Assignment
Please report how many lines in the data underneath hold the word "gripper", with no other text.

Data shown
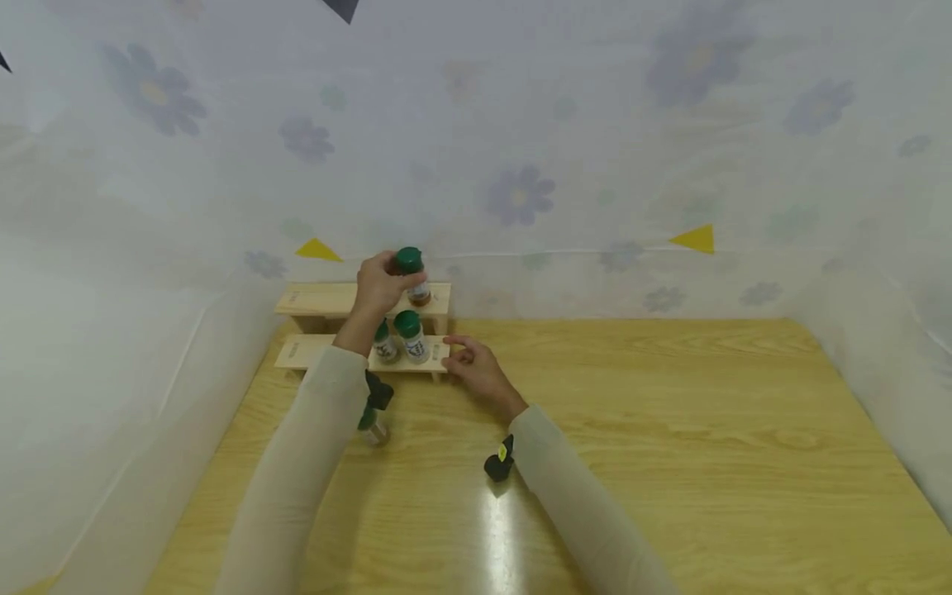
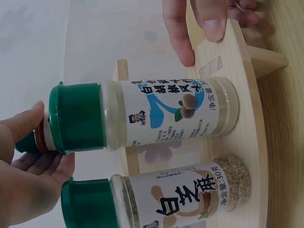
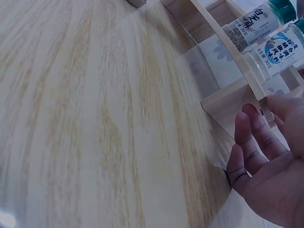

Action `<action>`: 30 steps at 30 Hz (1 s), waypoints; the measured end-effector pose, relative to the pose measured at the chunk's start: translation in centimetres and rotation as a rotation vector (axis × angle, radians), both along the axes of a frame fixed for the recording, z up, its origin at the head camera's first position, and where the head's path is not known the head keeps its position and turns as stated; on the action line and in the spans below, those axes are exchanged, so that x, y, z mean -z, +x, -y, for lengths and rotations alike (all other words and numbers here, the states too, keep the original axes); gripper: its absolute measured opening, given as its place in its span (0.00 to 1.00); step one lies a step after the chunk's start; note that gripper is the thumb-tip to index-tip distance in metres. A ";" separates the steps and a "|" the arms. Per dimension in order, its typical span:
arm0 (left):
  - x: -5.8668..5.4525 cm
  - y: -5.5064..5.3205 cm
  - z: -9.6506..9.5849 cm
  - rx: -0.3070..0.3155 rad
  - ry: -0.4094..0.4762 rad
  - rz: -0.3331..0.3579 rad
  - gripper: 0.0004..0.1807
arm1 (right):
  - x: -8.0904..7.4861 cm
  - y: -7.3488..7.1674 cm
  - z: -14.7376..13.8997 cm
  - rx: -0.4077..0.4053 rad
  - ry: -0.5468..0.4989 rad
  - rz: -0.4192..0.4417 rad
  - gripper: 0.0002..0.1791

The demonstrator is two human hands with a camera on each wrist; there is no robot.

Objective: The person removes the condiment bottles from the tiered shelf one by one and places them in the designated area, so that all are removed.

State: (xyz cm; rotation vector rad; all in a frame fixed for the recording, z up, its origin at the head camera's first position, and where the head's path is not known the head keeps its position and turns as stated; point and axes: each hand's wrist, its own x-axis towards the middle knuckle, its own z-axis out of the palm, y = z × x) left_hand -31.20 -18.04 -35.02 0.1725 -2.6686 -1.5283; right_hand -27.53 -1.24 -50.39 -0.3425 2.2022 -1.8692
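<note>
My left hand (image 1: 378,289) grips a green-capped spice jar (image 1: 419,292) around its cap, upright at the right end of the upper wooden shelf (image 1: 335,296). In the left wrist view, most of that jar is hidden behind a nearer one. Two more spice jars stand on the lower shelf (image 1: 301,353): a pale-powder jar (image 2: 171,111) to the right and a sesame jar (image 2: 185,195) beside it. At the lower shelf's right end, my right hand (image 1: 478,369) pinches the board, thumb over the edge (image 3: 266,108) and fingers curled below.
Another green-capped jar (image 1: 375,431) stands on the wooden table (image 1: 669,463) in front of the shelves, partly behind the left sleeve (image 1: 297,471). A flowered sheet (image 1: 595,149) hangs behind and at both sides.
</note>
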 end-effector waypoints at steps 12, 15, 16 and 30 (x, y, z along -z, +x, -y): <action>-1.1 0.7 0.4 0.053 0.045 -0.126 0.27 | 0.0 -0.2 -0.4 -0.011 0.027 -0.018 0.22; -1.4 1.1 0.6 0.066 0.082 -0.133 0.27 | 0.0 -0.2 -0.5 -0.016 0.017 -0.008 0.22; -1.5 1.3 0.6 0.074 0.095 -0.139 0.26 | 0.1 -0.2 -0.6 -0.016 0.018 -0.007 0.22; -3.9 4.9 1.5 0.184 0.166 -0.279 0.24 | 0.2 -0.6 -1.1 0.013 -0.025 0.026 0.21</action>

Result for this exercise
3